Mais dimanche, le ministre de l’Information Chris Baryomunsi a déclaré qu’il avait vu Besigye en prison « en présence de ses médecins » et lui avait demandé de mettre fin à sa grève de la faim « alors que le gouvernement accélère le transfert de son cas d’une cour martiale à un tribunal civil ».

L’épouse de Besigye, Winnie Byanyima, a toutefois déclaré que cette visite était « très suspecte ».

« En tant que ministre du gouvernement, vous n’êtes pas un visiteur inquiet – vous êtes son ravisseur », a déclaré Mme Byanyima, directrice du programme VIH/Sida de l’ONU, sur X.

« Nous vous tiendrons, vous et votre gouvernement, pleinement responsables de tout préjudice qui lui serait causé », a-t-elle ajouté.

Dimanche soir, un député allié du politicien détenu a déclaré que Besigye avait été emmené dans une clinique dans une banlieue de Kampala « au milieu d’un déploiement de sécurité très intensif ».

Le député Francis Mwijukye a déclaré que Besigye était « poussé dans un fauteuil roulant ».

Wafula Oguttu, ancien leader de l’opposition au parlement et allié de Besigye, a déclaré que les agents pénitentiaires autour de la clinique lui avaient dit qu’ils le ramèneraient en prison après qu’une série de tests auront été effectués.

L’un des collaborateurs politiques de Besigye, Harold Kaija, a déclaré qu’il était désormais de retour en prison.

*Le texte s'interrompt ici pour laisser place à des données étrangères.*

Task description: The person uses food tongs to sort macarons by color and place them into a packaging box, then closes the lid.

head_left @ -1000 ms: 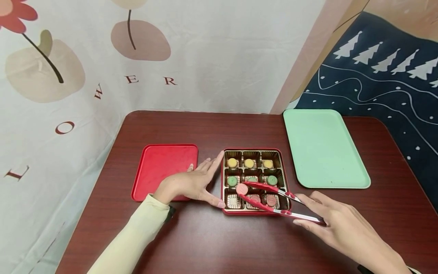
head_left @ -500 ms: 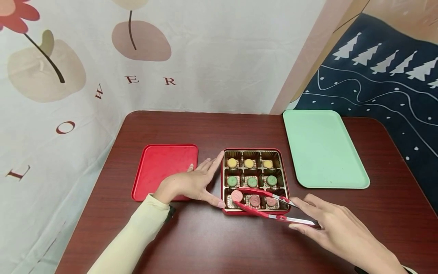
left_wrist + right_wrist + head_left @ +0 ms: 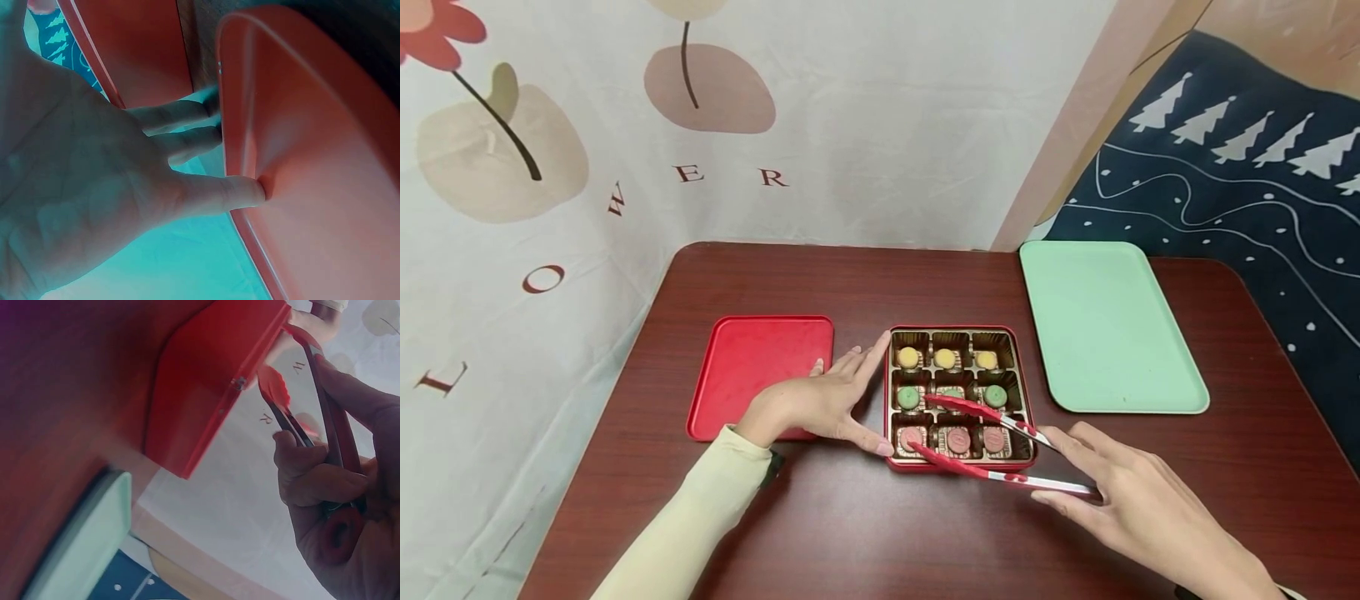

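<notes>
A red square box (image 3: 953,327) with a gold divided insert holds rows of yellow, green and pink macarons. My left hand (image 3: 823,406) is spread with straight fingers, thumb and index tip at the box's left side. In the left wrist view, another fingertip touches the inside of a red lid (image 3: 325,169). My right hand (image 3: 1138,475) grips red-tipped metal tongs (image 3: 1045,483), also seen from below in the right wrist view. The tong arms stand apart above the box. One tip overlaps the front-left pink macaron (image 3: 912,437); the other covers part of the middle green macaron.
The red lid lies left of the box, partly under my left hand. A mint green tray (image 3: 1120,333) rests at the table's back right. Behind the brown table (image 3: 865,283) hang a pale printed cloth (image 3: 880,125) and a dark blue one with white trees.
The tongs lowered a pink macaron into the front-left compartment, then spread and let it go. The upper tong tip rose over the green row. My left hand stayed put.
</notes>
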Demonstrator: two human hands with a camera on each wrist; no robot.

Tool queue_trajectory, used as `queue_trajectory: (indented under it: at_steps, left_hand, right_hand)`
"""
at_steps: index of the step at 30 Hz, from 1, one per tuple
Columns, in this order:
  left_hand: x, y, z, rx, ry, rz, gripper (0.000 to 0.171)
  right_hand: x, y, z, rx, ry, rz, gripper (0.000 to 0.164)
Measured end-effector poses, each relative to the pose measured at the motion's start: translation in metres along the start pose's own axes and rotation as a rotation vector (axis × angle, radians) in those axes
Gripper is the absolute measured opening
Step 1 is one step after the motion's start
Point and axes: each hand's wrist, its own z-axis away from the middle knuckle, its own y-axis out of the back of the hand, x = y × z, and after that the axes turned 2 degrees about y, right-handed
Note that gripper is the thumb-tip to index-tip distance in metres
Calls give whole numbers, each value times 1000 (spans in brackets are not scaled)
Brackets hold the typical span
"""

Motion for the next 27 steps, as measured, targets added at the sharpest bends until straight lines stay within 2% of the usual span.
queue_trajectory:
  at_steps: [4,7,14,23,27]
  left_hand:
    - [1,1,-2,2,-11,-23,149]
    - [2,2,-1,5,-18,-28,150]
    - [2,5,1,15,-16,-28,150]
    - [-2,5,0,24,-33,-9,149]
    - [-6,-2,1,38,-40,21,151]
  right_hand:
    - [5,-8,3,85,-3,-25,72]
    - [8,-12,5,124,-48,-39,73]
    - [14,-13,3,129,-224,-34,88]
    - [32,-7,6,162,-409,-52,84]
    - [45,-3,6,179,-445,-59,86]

Besigye a entamé une grève de la faim il y a une semaine pour protester contre son maintien en détention par l’armée, alors que son procès n’a pas encore commencé.

Il est un ancien allié de Museveni – au pouvoir depuis 1986 – et fut autrefois son médecin personnel.

Besigye a déjà accusé les autorités de persécution politique. Ces dernières années, il a été moins actif en politique et n’a pas participé aux élections de 2021.

Besigye a comparu devant un tribunal vendredi – dans une affaire distincte –, l’air fragile. L’association des médecins ougandais a depuis demandé sa « libération immédiate » pour des raisons de santé.